Sebuah studi yang diterbitkan pada bulan Maret menganalisis 100 video di TikTok dengan tagar #mentalhealth yang secara kolektif telah ditonton lebih dari 1 miliar kali. Itu menunjukkan bahwa remaja tampaknya beralih ke TikTok sebagai sumber dukungan, dan saran di sana sebagian besar didorong oleh percakapan pengguna.
“Kekhawatiran besar adalah bahwa remaja mungkin membuat diagnosis diri yang salah dan rencana perawatan tanpa wawasan profesional,” kata Corey H. Basch, seorang profesor kesehatan masyarakat di William Paterson University of New Jersey dan penulis utama studi tersebut. Dan remaja juga dapat menemukan informasi atau akun yang tidak akurat yang mendorong perilaku berbahaya, seperti memotong, atau memicu mereka yang berjuang, tambahnya.
Di sisi lain, dia menambahkan, menemukan komunitas online yang positif dan suportif bisa sangat bermanfaat, terutama bagi mereka yang terpinggirkan atau tidak memiliki akses ke sumber daya kesehatan mental.
Itulah yang terjadi pada Jorge Alvarez, 23, seorang advokat kesehatan mental dewasa muda dan pembuat konten di Elmwood Park, N.J., yang menerima petunjuk pertamanya bahwa ia mungkin mengalami ADHD di TikTok ketika ia berusia 20 tahun.
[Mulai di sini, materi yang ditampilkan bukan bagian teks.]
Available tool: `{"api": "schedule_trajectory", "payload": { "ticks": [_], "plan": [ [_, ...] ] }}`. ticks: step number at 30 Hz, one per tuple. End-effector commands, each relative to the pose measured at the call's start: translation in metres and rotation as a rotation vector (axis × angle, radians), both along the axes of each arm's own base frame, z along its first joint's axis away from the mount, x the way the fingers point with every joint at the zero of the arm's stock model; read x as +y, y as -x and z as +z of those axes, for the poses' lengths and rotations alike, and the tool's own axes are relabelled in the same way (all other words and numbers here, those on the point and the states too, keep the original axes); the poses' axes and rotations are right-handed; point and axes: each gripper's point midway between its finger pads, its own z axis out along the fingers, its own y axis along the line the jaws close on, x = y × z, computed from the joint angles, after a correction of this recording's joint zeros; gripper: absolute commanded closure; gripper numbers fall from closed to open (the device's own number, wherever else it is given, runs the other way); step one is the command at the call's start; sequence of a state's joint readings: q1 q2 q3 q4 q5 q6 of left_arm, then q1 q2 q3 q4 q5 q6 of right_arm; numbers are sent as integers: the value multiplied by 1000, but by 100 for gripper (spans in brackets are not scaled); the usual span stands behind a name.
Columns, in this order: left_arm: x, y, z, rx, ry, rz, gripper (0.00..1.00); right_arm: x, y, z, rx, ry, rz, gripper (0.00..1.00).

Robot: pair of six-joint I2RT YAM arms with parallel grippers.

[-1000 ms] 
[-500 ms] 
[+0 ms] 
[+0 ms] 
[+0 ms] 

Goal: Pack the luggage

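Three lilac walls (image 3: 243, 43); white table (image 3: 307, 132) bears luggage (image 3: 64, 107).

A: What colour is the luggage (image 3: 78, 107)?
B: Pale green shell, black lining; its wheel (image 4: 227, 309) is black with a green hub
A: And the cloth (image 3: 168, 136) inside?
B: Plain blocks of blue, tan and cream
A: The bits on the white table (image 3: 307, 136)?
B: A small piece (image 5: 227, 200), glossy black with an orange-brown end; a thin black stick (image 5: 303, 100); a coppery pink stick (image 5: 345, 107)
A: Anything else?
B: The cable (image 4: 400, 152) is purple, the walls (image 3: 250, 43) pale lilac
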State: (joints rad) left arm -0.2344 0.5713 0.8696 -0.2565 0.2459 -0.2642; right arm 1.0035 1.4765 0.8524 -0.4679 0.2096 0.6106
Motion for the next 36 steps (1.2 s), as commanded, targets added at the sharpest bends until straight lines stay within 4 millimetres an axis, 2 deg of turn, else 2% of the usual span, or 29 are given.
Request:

“Ini semacam membawa saya ke dunia yang tidak akan pernah saya lihat sebelumnya,” katanya.
Ketika dia mendengarkan orang-orang berbagi gejala, dia mengenali beberapa gejala yang sangat familiar - karena itu benar-benar terjadi padanya.
“Ada yang secara impulsif bangun di rapat kerja atau di tengah tugas untuk membeli es krim,” katanya. “Itu bukan hanya keinginan makanan. Sepertinya otak saya membutuhkan dopamin ini.”
Di perguruan tinggi, ketika dia mengambil kelas pra-kedokteran, dia berjuang dalam kursus sains dan menderita kecemasan dan depresi. Ketika dia mulai berpikir dia mungkin menderita ADHD, dia berbicara dengan tiga psikiater dan dua terapis sebelum akhirnya dievaluasi untuk ADHD di pusat kesehatan mental sekolahnya. Setelah beberapa sesi pengujian di sana, dia akhirnya menerima diagnosa resmi.
“Ya Tuhan, itu sangat transformatif,” kata Alvarez. Impulsif dan kesulitan lain yang dia alami sekarang masuk akal. Dengan bantuan pengobatan dan terapi, dia merasa tidak terlalu kewalahan dan mulai menyelesaikan beberapa tugas dalam waktu setengah dari waktu biasanya.
Hawkins mengatakan penting juga untuk membantu anak-anak memahami bahwa "diagnosis Anda bukanlah siapa Anda sesungguhnya- itu adalah bagian dari apa yang Anda miliki."
“Diagnosis adalah titik awal pemahaman,” tambahnya. "Ini bukan titik akhir."